## WORK REQUEST
From the listing below, retype exactly the line holding "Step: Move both", the line holding "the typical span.", and the lines between them; skip everything else.

## INFORMATION SHOWN

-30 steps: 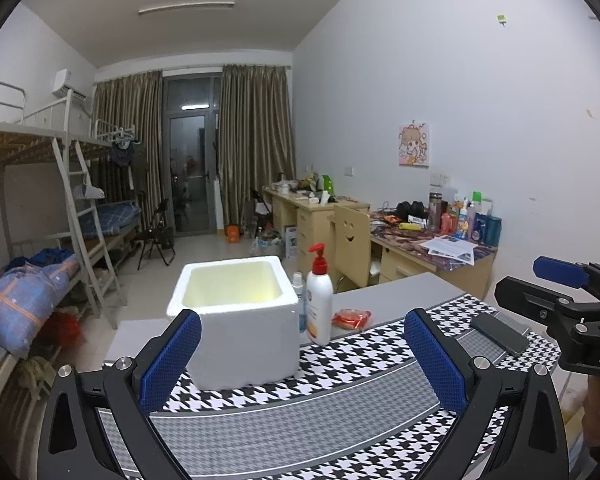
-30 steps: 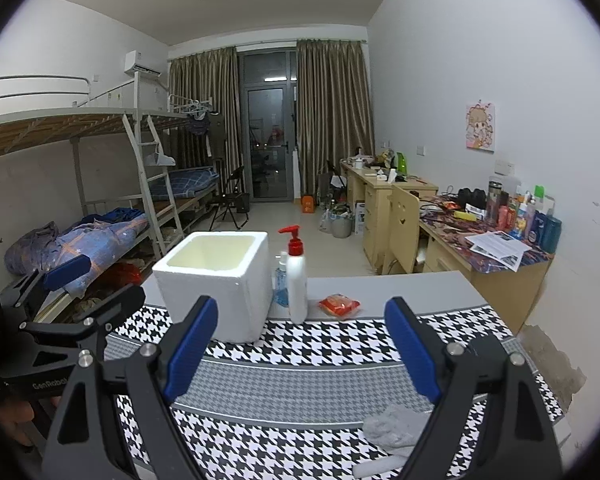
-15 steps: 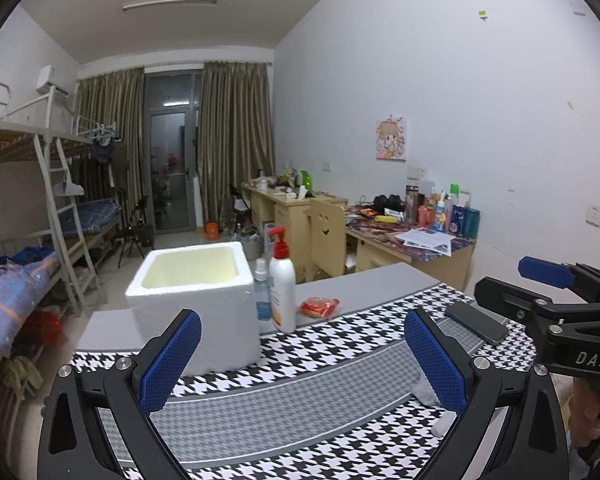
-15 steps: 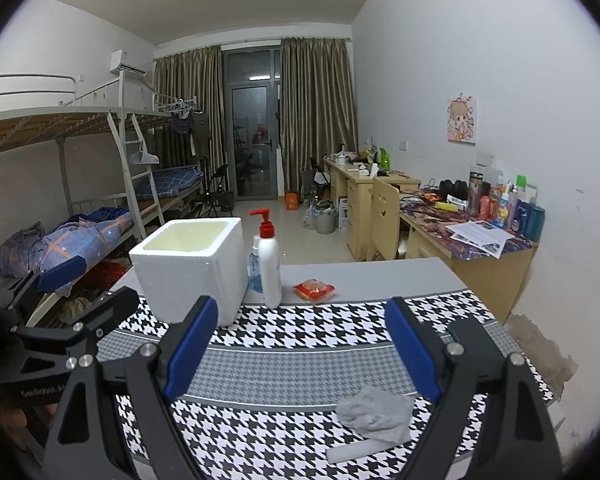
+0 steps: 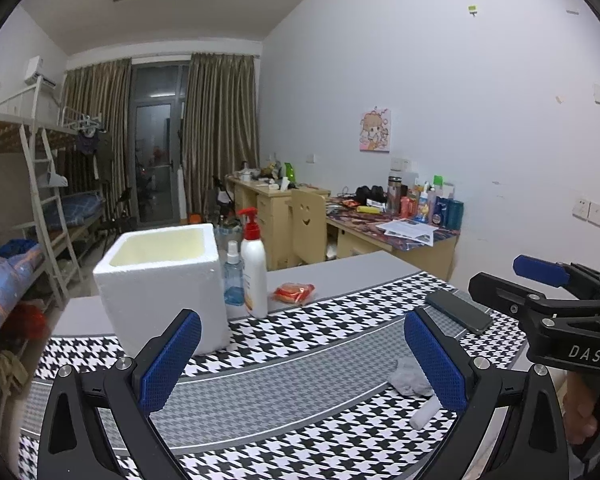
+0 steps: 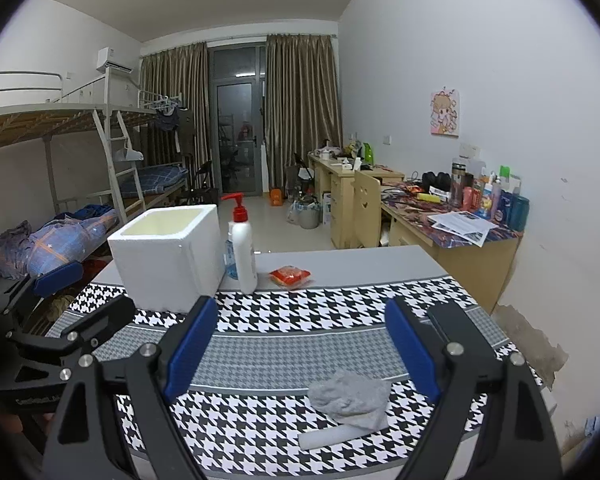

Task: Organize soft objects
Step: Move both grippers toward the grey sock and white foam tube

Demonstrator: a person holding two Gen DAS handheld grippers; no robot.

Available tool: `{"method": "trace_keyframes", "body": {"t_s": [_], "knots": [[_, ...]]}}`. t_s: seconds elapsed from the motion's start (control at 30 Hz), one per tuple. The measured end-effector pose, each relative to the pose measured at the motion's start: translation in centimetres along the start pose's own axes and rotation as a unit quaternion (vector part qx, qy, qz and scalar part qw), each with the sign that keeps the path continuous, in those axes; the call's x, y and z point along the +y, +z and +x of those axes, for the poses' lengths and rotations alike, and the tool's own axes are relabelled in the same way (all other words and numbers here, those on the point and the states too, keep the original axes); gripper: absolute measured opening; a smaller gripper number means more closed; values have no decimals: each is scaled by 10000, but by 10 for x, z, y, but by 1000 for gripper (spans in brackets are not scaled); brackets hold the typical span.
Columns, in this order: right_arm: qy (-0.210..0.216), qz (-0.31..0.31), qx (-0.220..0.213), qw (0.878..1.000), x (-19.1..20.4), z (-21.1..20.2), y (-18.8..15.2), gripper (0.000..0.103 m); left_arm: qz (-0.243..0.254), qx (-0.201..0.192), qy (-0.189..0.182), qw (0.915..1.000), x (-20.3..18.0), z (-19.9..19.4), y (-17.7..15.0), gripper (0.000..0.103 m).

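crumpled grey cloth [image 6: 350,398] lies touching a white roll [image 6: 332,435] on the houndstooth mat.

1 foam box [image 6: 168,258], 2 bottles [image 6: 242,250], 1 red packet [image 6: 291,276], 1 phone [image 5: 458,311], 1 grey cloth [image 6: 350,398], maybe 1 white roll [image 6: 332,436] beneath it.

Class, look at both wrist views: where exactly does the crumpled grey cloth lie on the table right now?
The grey cloth lies near the table's front right, on the houndstooth mat, touching a white roll in front of it, with the dark phone farther back.
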State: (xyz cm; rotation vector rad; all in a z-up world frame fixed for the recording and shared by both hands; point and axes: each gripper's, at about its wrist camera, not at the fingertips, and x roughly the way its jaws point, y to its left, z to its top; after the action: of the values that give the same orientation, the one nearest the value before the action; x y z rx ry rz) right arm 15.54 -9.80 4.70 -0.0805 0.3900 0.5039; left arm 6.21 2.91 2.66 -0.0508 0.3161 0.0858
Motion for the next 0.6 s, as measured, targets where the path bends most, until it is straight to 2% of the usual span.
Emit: {"method": "trace_keyframes", "body": {"t_s": [0.6], "knots": [[-304,103,188,9993,-31,-1,-22,89,163,241,-248,9993,-33,20,-22,102]]}}
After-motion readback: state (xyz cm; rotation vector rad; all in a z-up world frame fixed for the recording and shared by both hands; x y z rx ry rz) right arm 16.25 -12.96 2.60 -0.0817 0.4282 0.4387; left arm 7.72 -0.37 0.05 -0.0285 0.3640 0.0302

## EXERCISE OUTPUT
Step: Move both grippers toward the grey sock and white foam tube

Demonstrator: a person holding two Gen DAS handheld grippers; no robot.

Available tool: `{"method": "trace_keyframes", "body": {"t_s": [_], "knots": [[_, ...]]}}`. t_s: seconds elapsed from the motion's start (control at 30 Hz), one per tuple. The measured end-effector pose, each relative to the pose measured at the motion's start: translation in centimetres along the start pose's own axes and rotation as a unit quaternion (vector part qx, qy, qz and scalar part qw), each with the sign that keeps the path continuous, in those axes; the call's x, y and z point along the +y, +z and +x of those axes, for the poses' lengths and rotations alike, and the tool's own axes are relabelled in the same way (all other words and numbers here, those on the point and the states too, keep the original axes); gripper: absolute measured opening; a smaller gripper number means more closed; values have no decimals: each is scaled by 10000, but by 10 for x, z, y, but by 1000 for gripper (spans in brackets are not scaled); brackets hold the typical span.

The exercise is done.